_Work required_. Restate exactly the lines of the entries below, beginning with the first and ending with the line that holds "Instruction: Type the". Pictures are not copied.

*** Opening Provided data ***

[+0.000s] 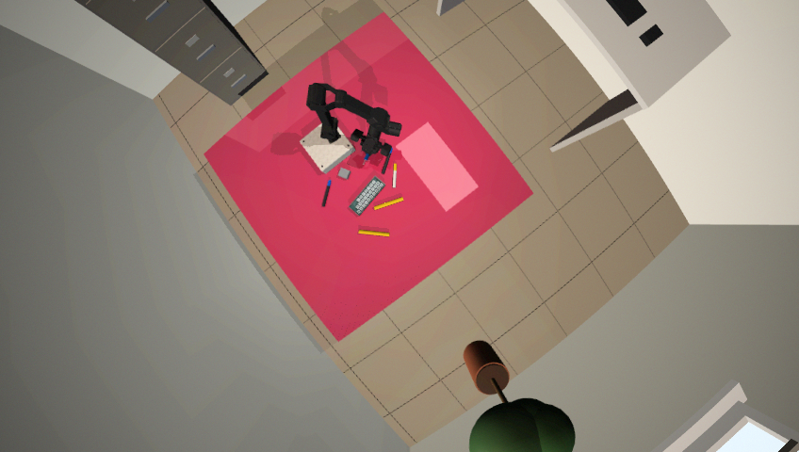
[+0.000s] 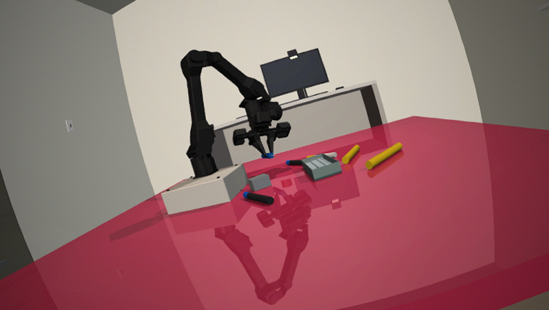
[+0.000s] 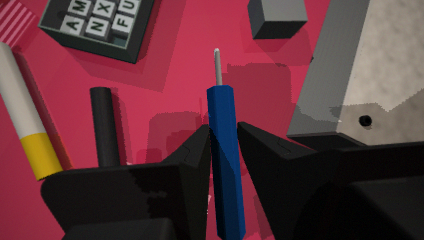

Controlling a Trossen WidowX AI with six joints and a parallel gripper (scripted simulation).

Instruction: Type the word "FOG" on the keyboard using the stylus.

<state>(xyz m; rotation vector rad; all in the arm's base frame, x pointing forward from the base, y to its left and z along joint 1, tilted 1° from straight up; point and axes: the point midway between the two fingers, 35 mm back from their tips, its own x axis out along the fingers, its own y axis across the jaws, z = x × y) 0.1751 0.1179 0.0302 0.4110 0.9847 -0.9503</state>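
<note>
My gripper (image 1: pixel 367 156) (image 2: pixel 267 153) (image 3: pixel 223 129) grips the blue stylus (image 1: pixel 366 158) (image 2: pixel 266 155) (image 3: pixel 226 155) by its barrel, above the red worktop (image 1: pixel 358 280) (image 2: pixel 374 231) (image 3: pixel 185 70), the slim grey tip reaching out beyond my fingertips. Ahead of my gripper and well apart from the stylus lies the keyboard (image 1: pixel 366 196) (image 2: pixel 322 168) (image 3: pixel 95 30), a dark-rimmed block of pale keys; an F key (image 3: pixel 122 24) shows at its near edge in the wrist view. A small grey block (image 1: pixel 343 173) (image 2: pixel 259 182) (image 3: pixel 278 17) sits between my arm's pale base (image 1: pixel 323 167) (image 2: pixel 197 199) (image 3: pixel 320 85) and the keyboard. Near my gripper, on the side away from the base, lie a black marker (image 1: pixel 385 163) (image 2: pixel 295 162) (image 3: pixel 105 127) and, beyond it, a white-and-yellow marker (image 1: pixel 394 176) (image 2: pixel 332 155) (image 3: pixel 25 110). Two yellow sticks lie farther out, the nearer stick (image 1: pixel 388 202) (image 2: pixel 350 154) beside the keyboard and the farther stick (image 1: pixel 373 233) (image 2: pixel 384 155) past it. A second black marker (image 1: pixel 325 193) (image 2: pixel 258 197), blue at one end, rests beyond the grey block.
</note>
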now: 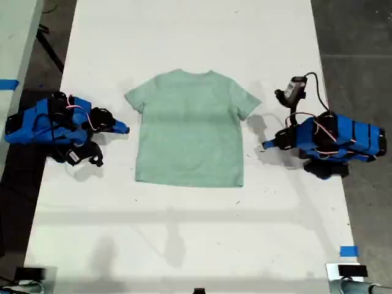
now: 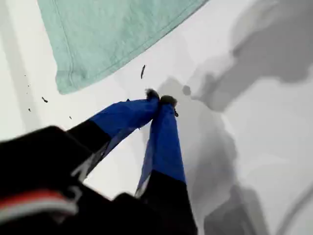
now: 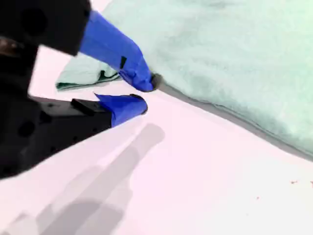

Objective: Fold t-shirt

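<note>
T-shirt [image 1: 191,128]: flat on your counter [image 1: 184,233], collar toward exterior view's top, long axis collar-to-hem. First gripper [image 2: 161,97] jaws pressed together; second gripper [image 3: 146,94] jaws slightly spread, empty, beside sleeve.

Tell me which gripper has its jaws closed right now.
My first gripper: its blue jaws meet at the tips on nothing, short of the t-shirt. My second gripper shows a clear gap between its jaws.
</note>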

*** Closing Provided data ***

_Output for this task_.
[+0.000s] 
[+0.000s] 
[+0.000s] 

Controlling a Trossen WidowX AI with six joints and a parallel gripper (scripted simulation).

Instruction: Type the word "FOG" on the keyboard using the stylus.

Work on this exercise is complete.